▶ Task
Give every line of the data again, unchanged, but with no pictures.

▶ The data
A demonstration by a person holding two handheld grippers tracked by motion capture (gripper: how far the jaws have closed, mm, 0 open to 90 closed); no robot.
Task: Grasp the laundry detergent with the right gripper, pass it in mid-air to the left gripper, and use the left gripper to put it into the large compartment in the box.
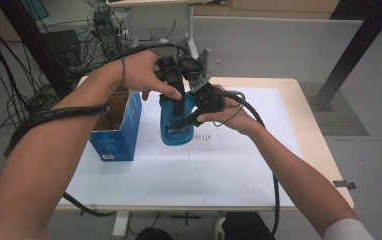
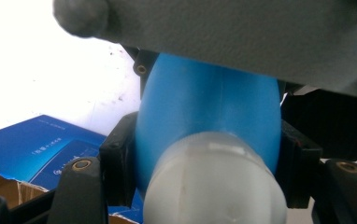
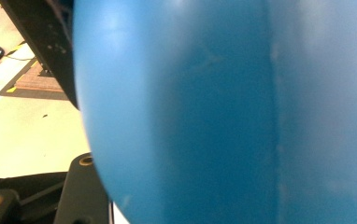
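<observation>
A: The blue bottle [image 1: 177, 122] is held up above the white sheet on the counter [image 1: 299, 100], just beside the open blue carton [image 1: 116, 132]. Both grippers are on it together. What may go wrong here?

B: I think the bottle can slip. Its body is smooth and rounded, and the left gripper [image 1: 175, 82] holds it high, near the whitish cap [image 2: 214, 184]. If one hand pulls or twists more than the other, the bottle can turn between the pads and fall on the counter.

A: How does the left gripper stand?

B: Its jaws are closed tight on the upper part of the bottle, one pad on each side, as the left gripper view shows.

A: And the right gripper [image 1: 199, 107]?

B: It is closed on the blue body from the side, a little lower. In the right gripper view the blue wall [image 3: 223, 116] is very close. Too much squeezing could dent it or push the cap loose.
</observation>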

▶ Answer to this task
A demonstration by a person holding two handheld grippers tracked by motion capture (gripper: how far the jaws have closed, mm, 0 open to 90 closed); no robot.
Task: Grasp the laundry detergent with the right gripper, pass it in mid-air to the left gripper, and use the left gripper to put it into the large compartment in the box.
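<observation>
A: The blue bottle [image 1: 177, 122] is held up above the white sheet on the counter [image 1: 299, 100], just beside the open blue carton [image 1: 116, 132]. Both grippers are on it together. What may go wrong here?

B: I think the bottle can slip. Its body is smooth and rounded, and the left gripper [image 1: 175, 82] holds it high, near the whitish cap [image 2: 214, 184]. If one hand pulls or twists more than the other, the bottle can turn between the pads and fall on the counter.

A: How does the left gripper stand?

B: Its jaws are closed tight on the upper part of the bottle, one pad on each side, as the left gripper view shows.

A: And the right gripper [image 1: 199, 107]?

B: It is closed on the blue body from the side, a little lower. In the right gripper view the blue wall [image 3: 223, 116] is very close. Too much squeezing could dent it or push the cap loose.
</observation>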

The work on this exercise is complete.